15neighborhoods, the group that collected more than 1,400 signatures to get Measure 21-203 on the Nov. 2 ballot, chided commissioners for not taking testimony – just asking for letters and emails — since last winter, for not responding to ideas or arguments they say could have improved the ordinance, and lack of deeper discussion by the three elected officials during the meetings when Belmont laid out the proposals.
“There is a pattern here in the failure to address in the STR ordinance for over two years,” 15 neighborhoods said in a statement. “No data were presented. No alternatives were analyzed in public view. Workshops were one-way ‘listening sessions’ that became public gripe sessions. There was no task force committee, no item-by-item addressing the input from both sides
“Finally, without explanation and one month before the temporary suspension was set to expire, a rush to adopt the ordinance was made for no ostensible reason than to beat the Nov. 2 election on 21-203,” the group said.
Monica Kirk says
Unless you have read Measure 21-203, would you believe that the phase-out of fewer than 530 short-term rentals from residential neighborhoods outside the cities would tank the cities?

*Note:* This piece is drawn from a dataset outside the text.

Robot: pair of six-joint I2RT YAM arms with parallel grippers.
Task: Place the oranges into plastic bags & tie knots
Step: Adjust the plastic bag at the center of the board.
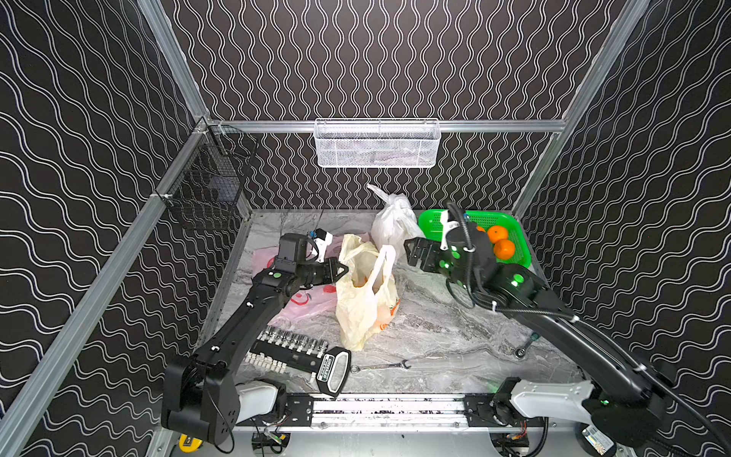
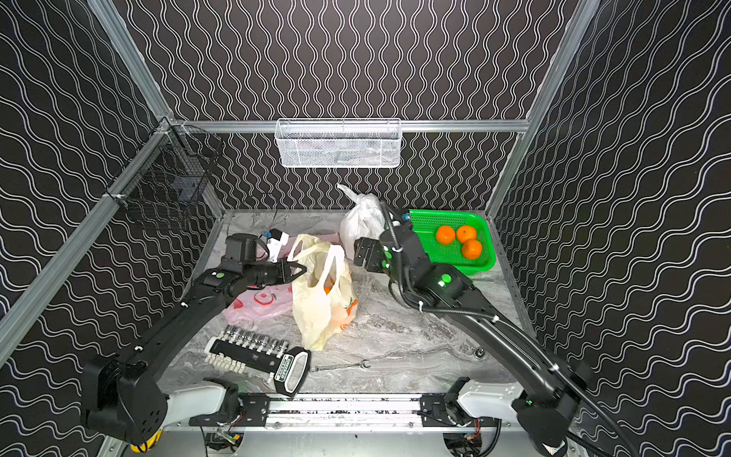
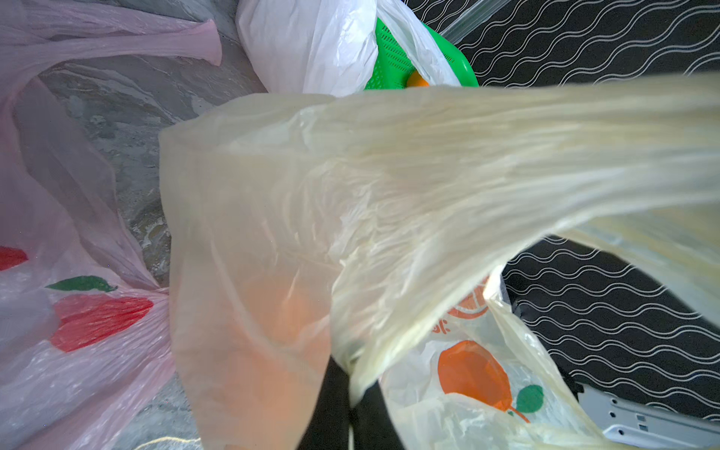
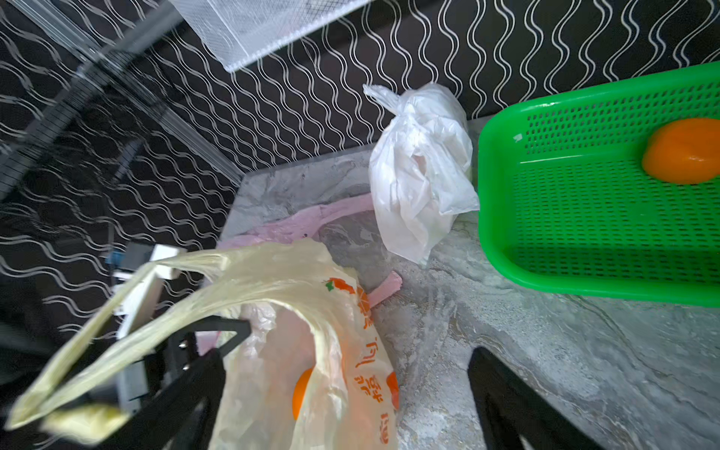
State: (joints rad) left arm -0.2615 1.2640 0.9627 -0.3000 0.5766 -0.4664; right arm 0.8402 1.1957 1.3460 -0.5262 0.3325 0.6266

We are not a tourist economy, according to the most recent 10-year update on Lincoln County’s economy (2014).
According to the report at page 6, the sources of total personal income by sectors include:
Transfer Payments 22.8% (Retirees)
Commercial fisheries 8.1%
Tourism 7.5%
Timber 5.1%
“In general, the tourism sector pays lower salaries than many other sectors of the economy.” In fact, the median income in Lincoln City was $29,686 compared to Lincoln County medial income of $41,996 … the lowest in the entire County.“ Executive Summary, page 6
It’s important to separate the truth from the lies. Voting Yes on 21-203 is the best way forward for a healthy, strong and viable future for our community. Read the full-text of Measure 21-203 at http://www.15neighborhoods.com
Monica Kirk says
Below is a restatement of an argument Via Oregon knows is not true. It was to do with the Business License to operate a STR. There is no constitutional right to pass on a Business License to heirs of a dwelling that may have a Business License any more than there is a right to pass on a Business License to operate a food cart.
Let them sue the County about this feature of the Code. Or they can sue the County when YES on 21-203 passes because we have the same feature: A Business License is not transferable.
The Land Use Board of Appeals has already ruled on this issue, and LUBA’s opinion is that Business Licenses are not a justiciable land use under zoning.
Meredith tends to sue, scare everyone to back down, and then settle with a “gag order.” These are called SLAPP law suits. We will all see what they do.
Via Oregon’s excerpt from their Statement, above:
“Homeowners who had one expectation under the zoning code when they purchased their property, now face their previously allowed short-term rental use taken away by new occupancy limits and a ban on passing the home on to their heirs as a rental,” the Via Oregon statement said.